**Your task**
Present an exact copy of each line below.

**Supplied data**
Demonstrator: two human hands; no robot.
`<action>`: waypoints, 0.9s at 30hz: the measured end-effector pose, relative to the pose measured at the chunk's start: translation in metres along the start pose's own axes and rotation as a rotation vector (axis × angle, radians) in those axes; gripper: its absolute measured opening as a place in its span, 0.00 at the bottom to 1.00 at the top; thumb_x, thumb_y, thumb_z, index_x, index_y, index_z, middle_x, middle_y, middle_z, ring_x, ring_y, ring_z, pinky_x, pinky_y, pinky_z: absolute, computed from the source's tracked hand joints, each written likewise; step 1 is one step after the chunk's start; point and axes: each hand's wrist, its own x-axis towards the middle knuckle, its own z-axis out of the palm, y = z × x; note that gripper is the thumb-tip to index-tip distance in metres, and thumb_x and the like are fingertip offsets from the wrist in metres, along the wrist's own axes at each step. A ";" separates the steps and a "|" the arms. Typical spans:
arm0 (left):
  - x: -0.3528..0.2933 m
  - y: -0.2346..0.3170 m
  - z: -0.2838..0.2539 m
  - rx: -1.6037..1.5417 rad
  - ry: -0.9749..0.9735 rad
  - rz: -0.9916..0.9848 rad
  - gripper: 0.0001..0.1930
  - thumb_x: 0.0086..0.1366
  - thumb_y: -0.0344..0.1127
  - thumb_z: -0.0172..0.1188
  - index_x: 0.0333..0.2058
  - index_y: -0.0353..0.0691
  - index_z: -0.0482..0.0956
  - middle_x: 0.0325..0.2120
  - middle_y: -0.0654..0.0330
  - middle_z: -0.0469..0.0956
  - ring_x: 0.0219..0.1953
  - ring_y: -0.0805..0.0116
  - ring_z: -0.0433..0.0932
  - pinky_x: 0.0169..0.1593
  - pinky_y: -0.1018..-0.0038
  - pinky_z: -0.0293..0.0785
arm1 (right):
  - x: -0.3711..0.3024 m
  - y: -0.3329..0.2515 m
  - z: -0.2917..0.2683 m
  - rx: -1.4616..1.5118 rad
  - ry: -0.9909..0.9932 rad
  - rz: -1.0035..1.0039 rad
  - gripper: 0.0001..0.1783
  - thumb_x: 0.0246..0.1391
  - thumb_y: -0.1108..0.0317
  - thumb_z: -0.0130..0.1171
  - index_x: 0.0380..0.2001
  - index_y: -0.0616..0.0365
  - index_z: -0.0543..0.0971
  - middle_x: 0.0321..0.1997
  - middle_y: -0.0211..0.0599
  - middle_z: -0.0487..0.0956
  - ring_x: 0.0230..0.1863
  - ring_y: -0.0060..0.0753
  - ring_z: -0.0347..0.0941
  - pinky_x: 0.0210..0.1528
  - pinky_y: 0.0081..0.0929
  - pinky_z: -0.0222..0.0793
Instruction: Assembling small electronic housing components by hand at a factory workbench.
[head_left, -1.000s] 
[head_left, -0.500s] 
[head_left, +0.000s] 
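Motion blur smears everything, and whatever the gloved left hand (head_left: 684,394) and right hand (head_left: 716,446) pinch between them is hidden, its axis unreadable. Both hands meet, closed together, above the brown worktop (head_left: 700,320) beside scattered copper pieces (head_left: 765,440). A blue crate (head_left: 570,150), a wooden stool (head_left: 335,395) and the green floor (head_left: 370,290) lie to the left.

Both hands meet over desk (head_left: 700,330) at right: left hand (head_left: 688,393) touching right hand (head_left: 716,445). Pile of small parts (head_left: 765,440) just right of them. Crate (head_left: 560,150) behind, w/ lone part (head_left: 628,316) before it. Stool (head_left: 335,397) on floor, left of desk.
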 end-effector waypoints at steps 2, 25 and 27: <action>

**Solution to the exercise**
Demonstrator: two human hands; no robot.
`<action>`: waypoints, 0.9s at 30hz: the measured end-effector pose, relative to the pose measured at the chunk's start: translation in metres along the start pose's own axes and rotation as a rotation vector (axis × angle, radians) in those axes; gripper: its absolute measured opening as a place in its span, 0.00 at the bottom to 1.00 at the top; thumb_x, thumb_y, thumb_z, index_x, index_y, index_z, middle_x, middle_y, middle_z, ring_x, ring_y, ring_z, pinky_x, pinky_y, pinky_z: absolute, computed from the source's tracked hand joints, each written likewise; step 1 is one step after the chunk's start; point and axes: each hand's wrist, its own x-axis towards the middle knuckle, its own z-axis out of the palm, y = z × x; note that gripper is the thumb-tip to index-tip distance in metres, and thumb_x and the like are fingertip offsets from the wrist in metres, along the wrist's own axes at each step. A ";" separates the steps and a "|" the arms. Typical spans:
arm0 (left):
  - x: -0.3528..0.2933 m
  - y: -0.2346..0.3170 m
  - z: -0.2838..0.2539 m
  - rx: -1.6037..1.5417 rad
  - ry: -0.9749..0.9735 rad
  - rz: -0.9916..0.9848 rad
  - gripper: 0.0001..0.1930
  - thumb_x: 0.0086..0.1366
  - thumb_y: -0.0344..0.1127
  - thumb_z: -0.0172..0.1188
  - index_x: 0.0333..0.2058
  - index_y: -0.0353..0.0691
  - index_z: -0.0482..0.0956
  - middle_x: 0.0325..0.2120
  - middle_y: -0.0654..0.0330
  - middle_z: -0.0469..0.0956
  - ring_x: 0.0219..0.1953
  - ring_y: -0.0805..0.0116
  - ring_z: -0.0433..0.0932
  - pinky_x: 0.0169..0.1593
  - pinky_y: -0.1018..-0.0038
  - pinky_z: -0.0293..0.0785
arm1 (right):
  - x: -0.3711..0.3024 m
  - y: -0.3329..0.2515 m
  - z: -0.2917..0.2683 m
  - rx: -1.4616..1.5118 rad
  - ry: -0.9909..0.9932 rad
  - rz: -1.0035..1.0039 rad
  - gripper: 0.0001..0.1783
  - thumb_x: 0.0246..0.1391
  - thumb_y: -0.1108..0.0317
  - thumb_z: -0.0130..0.1171
  - index_x: 0.0380..0.2001
  - index_y: -0.0616..0.0365
  - index_z: -0.0543..0.0971
  - middle_x: 0.0321..0.1997
  - middle_y: -0.0211..0.0599
  - middle_z: -0.0487..0.0956
  - ring_x: 0.0230..0.1863
  - ring_y: -0.0060..0.0753
  - ring_z: -0.0347..0.0941
  - pinky_x: 0.0210..0.1528
  - pinky_y: 0.0081..0.0929
  - pinky_z: -0.0222..0.0793
Instruction: Assembling small electronic housing components by hand at a factory workbench.
[head_left, -1.000s] 
[head_left, -0.500s] 
[head_left, +0.000s] 
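Motion blur smears everything, and whatever the gloved left hand (head_left: 684,394) and right hand (head_left: 716,446) pinch between them is hidden, its axis unreadable. Both hands meet, closed together, above the brown worktop (head_left: 700,320) beside scattered copper pieces (head_left: 765,440). A blue crate (head_left: 570,150), a wooden stool (head_left: 335,395) and the green floor (head_left: 370,290) lie to the left.

Both hands meet over desk (head_left: 700,330) at right: left hand (head_left: 688,393) touching right hand (head_left: 716,445). Pile of small parts (head_left: 765,440) just right of them. Crate (head_left: 560,150) behind, w/ lone part (head_left: 628,316) before it. Stool (head_left: 335,397) on floor, left of desk.
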 end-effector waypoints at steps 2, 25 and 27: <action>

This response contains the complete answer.